TST - Turma condena frigorífico por recusar candidata obesa em processo seletivo
Uma
trabalhadora reprovada em processo seletivo para emprego na Dagranja
Agroindustrial Ltda., por apresentar Índice de Massa Corporal (IMC) de
37,8%, considerado como obesidade, receberá indenização por danos morais
de R$ 5 mil. Na sessão desta quarta-feira (4), a Quarta Turma do
Tribunal Superior do Trabalho não admitiu recurso da empresa, que
pretendia ser absolvida da condenação ou reduzir o valor da indenização.
A
discriminação ocorreu com diversas pessoas que se candidataram ao
emprego de auxiliar de produção na desossa de frangos e foram reprovadas
por apresentarem IMC acima de 35%. Segundo a fisioterapeuta responsável
pela avaliação dos candidatos, a recusa ocorria porque, nessa função, a
pessoa não pode ser obesa, pois trabalha em pé, o que poderá causar
sobrecarga nas articulações.
Abuso
Em maio de 2008, a
trabalhadora participou de teste seletivo e foi encaminhada para
preenchimento de fichas e entrevistas com fisioterapeuta e médico da
Dagranja. Contou que, após a realização dos exames, foi informada pelo
médico de que não seria admitida pois seria gorda para os padrões da
empresa. Um mês depois, denunciou a discriminação sofrida à Procuradoria
Regional do Trabalho, ajuizando em seguida a reclamação na Justiça do
Trabalho.
Condenada
na primeira instância, a empresa recorreu ao Tribunal Regional do
Trabalho da 9ª Região (PR), que manteve a sentença, frisando que houve
extrapolação dos limites legais.

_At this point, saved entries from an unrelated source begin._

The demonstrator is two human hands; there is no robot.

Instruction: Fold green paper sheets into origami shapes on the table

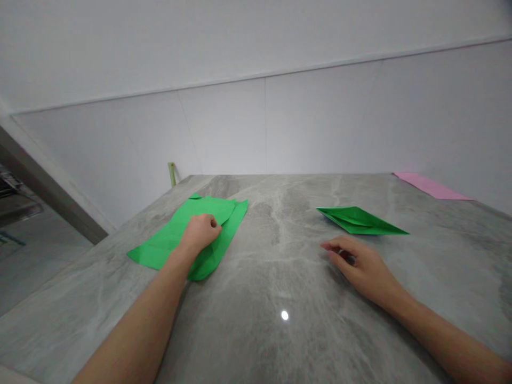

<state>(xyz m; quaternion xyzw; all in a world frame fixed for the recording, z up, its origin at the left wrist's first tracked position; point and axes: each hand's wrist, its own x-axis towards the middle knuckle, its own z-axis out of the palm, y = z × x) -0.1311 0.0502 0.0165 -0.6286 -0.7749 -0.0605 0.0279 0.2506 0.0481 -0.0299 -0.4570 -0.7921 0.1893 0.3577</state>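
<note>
Several sheets of green paper (165, 246) lie overlapped on the left of the table, some corners lifted or curled. My left hand (199, 232) is closed at the right edge of the upper sheet, pinching it between thumb and fingers. On the right rests a folded green paper shape (362, 221), long and pointed at both ends, with layered folds. Just in front of it, apart from the paper, my right hand (358, 262) hovers low over the table. Its fingers are loosely bent, with a gap to the thumb and nothing between them.
The grey marbled tabletop (276, 272) reflects a small bright light. A pink sheet of paper (434, 188) lies at the back right edge. Behind the table stands a white panelled wall (304, 122). A light green strip (172, 174) sticks up beyond the back left edge.
</note>
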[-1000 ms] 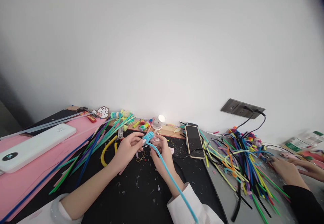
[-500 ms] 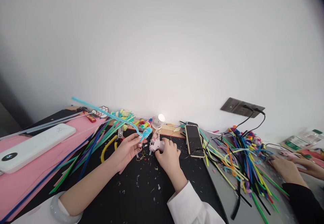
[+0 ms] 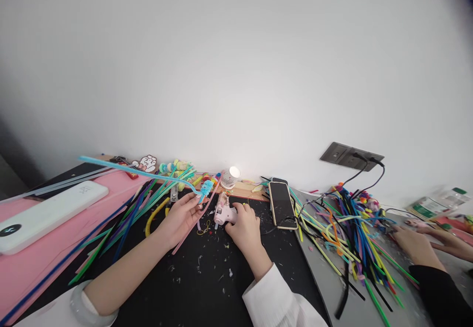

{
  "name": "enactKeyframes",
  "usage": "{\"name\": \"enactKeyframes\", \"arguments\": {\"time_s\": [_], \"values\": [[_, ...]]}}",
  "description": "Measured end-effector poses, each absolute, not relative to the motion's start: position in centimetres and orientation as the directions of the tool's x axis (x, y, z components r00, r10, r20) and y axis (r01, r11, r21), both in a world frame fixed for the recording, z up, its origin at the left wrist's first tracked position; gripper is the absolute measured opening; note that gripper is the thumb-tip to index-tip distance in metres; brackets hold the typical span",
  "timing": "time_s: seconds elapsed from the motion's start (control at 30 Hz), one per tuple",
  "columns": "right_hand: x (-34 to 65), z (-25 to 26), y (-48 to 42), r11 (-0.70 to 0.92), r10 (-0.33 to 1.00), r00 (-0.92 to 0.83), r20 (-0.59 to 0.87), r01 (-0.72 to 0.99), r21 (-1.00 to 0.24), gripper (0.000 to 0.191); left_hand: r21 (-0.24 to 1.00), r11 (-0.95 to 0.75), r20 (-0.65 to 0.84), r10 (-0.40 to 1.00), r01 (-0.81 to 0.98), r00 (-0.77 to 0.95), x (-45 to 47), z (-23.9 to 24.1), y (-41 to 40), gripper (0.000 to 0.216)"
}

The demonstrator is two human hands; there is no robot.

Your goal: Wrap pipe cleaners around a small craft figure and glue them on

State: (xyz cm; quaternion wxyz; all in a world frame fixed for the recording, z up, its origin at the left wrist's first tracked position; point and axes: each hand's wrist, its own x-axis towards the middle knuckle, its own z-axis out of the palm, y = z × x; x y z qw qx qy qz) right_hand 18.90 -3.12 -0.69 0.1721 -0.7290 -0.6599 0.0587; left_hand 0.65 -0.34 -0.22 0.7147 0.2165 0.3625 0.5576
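My left hand (image 3: 183, 220) is closed, with its fingertips pinching a light blue pipe cleaner. The coiled part of this pipe cleaner (image 3: 204, 189) stands above my fingers, and its long straight tail stretches out to the left. A pink pipe cleaner (image 3: 192, 226) runs slantwise beside the same fingers; I cannot tell if they hold it. On the black mat (image 3: 207, 287), my right hand (image 3: 245, 229) is wrapped around the handle of a pale pink glue gun (image 3: 222, 214). The gun's nozzle is close to a small lit white cup-shaped lamp (image 3: 230, 178).
A phone (image 3: 283, 205) lies right of my right hand. Loose pipe cleaners (image 3: 354, 238) cover the grey mat, near another person's hands (image 3: 417, 245). To the left are a white power bank (image 3: 55, 213) and a pink sheet (image 3: 107, 209). Wall sockets (image 3: 343, 155) hold two plugs.
My left hand has shifted slightly left, and the blue coil has turned more upright while its tail swung lower. More of the pink pipe cleaner shows now. My right hand stays on the glue gun.
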Motion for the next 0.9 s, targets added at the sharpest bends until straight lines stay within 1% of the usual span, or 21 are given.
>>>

O TRT considerou que a conduta da
empresa violou o princípio da boa-fé que regula as condutas na sociedade
e a garantia constitucional do acesso livre ao trabalho sem
discriminação (artigo 3º, inciso IV, da Constituição da República).
Assinalou
ainda que, embora não existisse vínculo de emprego, foi constatada a
responsabilidade da Dagranja pelos danos sofridos pela candidata na fase
pré-contratual. Houve abuso do direito ao não contratar, destacou o
TRT, pois não existia prova técnica no processo da incompatibilidade da
função de auxiliar de produção com o índice de massa corporal. Além
disso, os exames laboratoriais indicaram a condição saudável da
trabalhadora.
TST
Ao
recorrer ao TST, a Dagranja argumentou que em nenhum momento a
candidata teve sua honra, moral e dignidade ofendidas, nem foi exposta a
terceiros. Ressaltou também que a suposta causa da reprovação no
processo seletivo não foi divulgada. No entanto, a empresa não conseguiu
demonstrar divergência jurisprudencial para que fosse possível o exame
do mérito da questão.
Segundo
o ministro Fernando Eizo Ono, relator do processo, os acórdãos
apresentados não permitiram o conhecimento do recurso de revista. Alguns
não possuíam a indicação da fonte oficial de publicação, e outros eram
inespecíficos em relação ao assunto tratado. Com esses fundamentos, a
Quarta Turma não conheceu do recurso.